**WHAT THE TASK ASKS**
Show each line from the listing that includes the word "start".

**GIVEN MATERIAL**

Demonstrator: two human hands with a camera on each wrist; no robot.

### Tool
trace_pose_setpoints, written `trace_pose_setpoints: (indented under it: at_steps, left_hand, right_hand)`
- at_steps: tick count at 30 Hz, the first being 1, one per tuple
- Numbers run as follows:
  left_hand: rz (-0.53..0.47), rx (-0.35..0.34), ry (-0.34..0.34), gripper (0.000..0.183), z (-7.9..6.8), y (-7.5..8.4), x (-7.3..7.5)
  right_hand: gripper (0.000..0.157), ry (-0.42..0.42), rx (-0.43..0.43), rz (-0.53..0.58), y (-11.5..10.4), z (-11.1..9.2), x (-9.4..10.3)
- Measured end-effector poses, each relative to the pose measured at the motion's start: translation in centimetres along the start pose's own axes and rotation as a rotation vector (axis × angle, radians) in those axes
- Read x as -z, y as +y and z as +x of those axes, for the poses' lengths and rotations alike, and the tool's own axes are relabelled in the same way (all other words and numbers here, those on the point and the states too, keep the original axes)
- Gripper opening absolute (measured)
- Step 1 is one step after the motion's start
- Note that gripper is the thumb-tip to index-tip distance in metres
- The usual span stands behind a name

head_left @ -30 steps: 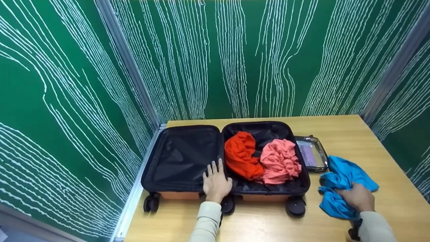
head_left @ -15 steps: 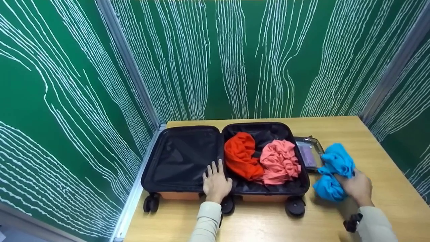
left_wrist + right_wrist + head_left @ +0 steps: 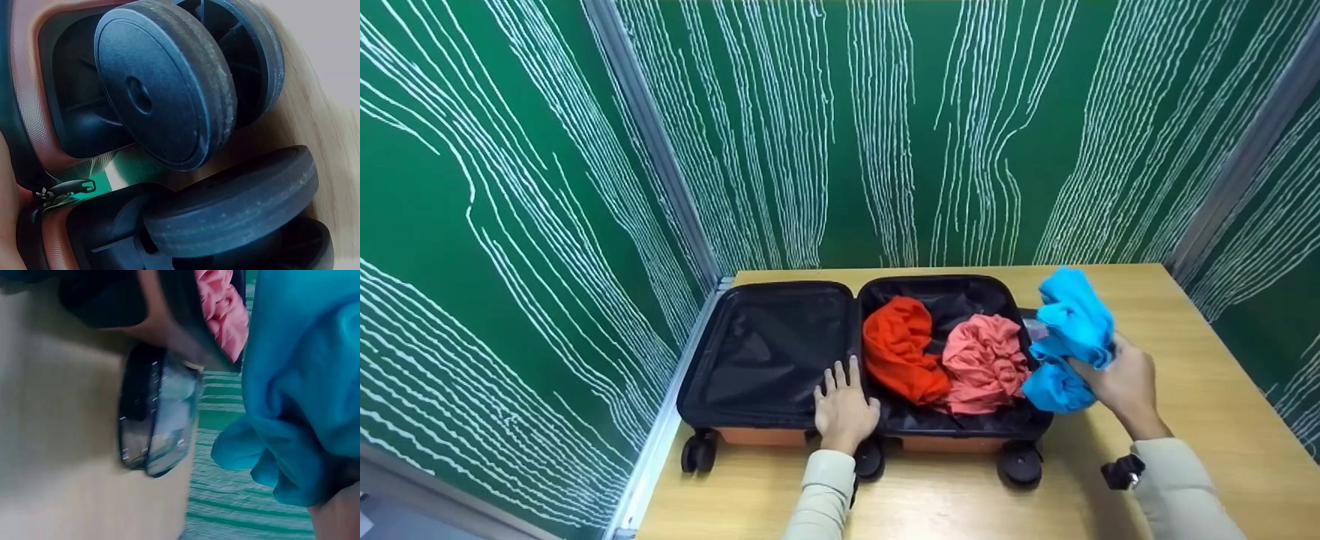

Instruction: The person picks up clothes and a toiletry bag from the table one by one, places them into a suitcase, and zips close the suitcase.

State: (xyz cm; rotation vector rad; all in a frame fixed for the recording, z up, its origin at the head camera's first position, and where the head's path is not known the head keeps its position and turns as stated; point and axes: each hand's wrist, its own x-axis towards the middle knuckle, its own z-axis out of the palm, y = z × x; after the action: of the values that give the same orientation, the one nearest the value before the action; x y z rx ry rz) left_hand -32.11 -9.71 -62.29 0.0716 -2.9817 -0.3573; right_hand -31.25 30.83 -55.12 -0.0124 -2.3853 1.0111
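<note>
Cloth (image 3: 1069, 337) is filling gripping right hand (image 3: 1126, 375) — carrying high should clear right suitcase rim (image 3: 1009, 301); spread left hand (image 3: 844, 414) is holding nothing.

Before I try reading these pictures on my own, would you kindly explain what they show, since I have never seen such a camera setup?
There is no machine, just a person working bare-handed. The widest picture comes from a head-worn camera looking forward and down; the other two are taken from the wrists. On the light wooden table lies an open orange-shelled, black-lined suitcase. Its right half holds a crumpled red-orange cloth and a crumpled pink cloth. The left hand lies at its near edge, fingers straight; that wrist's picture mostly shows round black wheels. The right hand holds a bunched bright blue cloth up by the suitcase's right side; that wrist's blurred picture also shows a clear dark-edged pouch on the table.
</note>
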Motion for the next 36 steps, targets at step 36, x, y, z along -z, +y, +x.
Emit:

**OUTPUT FOR THIS EXERCISE**
- Measured end-effector poses, each relative to the pose measured at the motion's start: translation in centimetres along the start pose's own axes and rotation as a rotation vector (axis × angle, radians) in those axes
- Step 1 is one step after the motion's start

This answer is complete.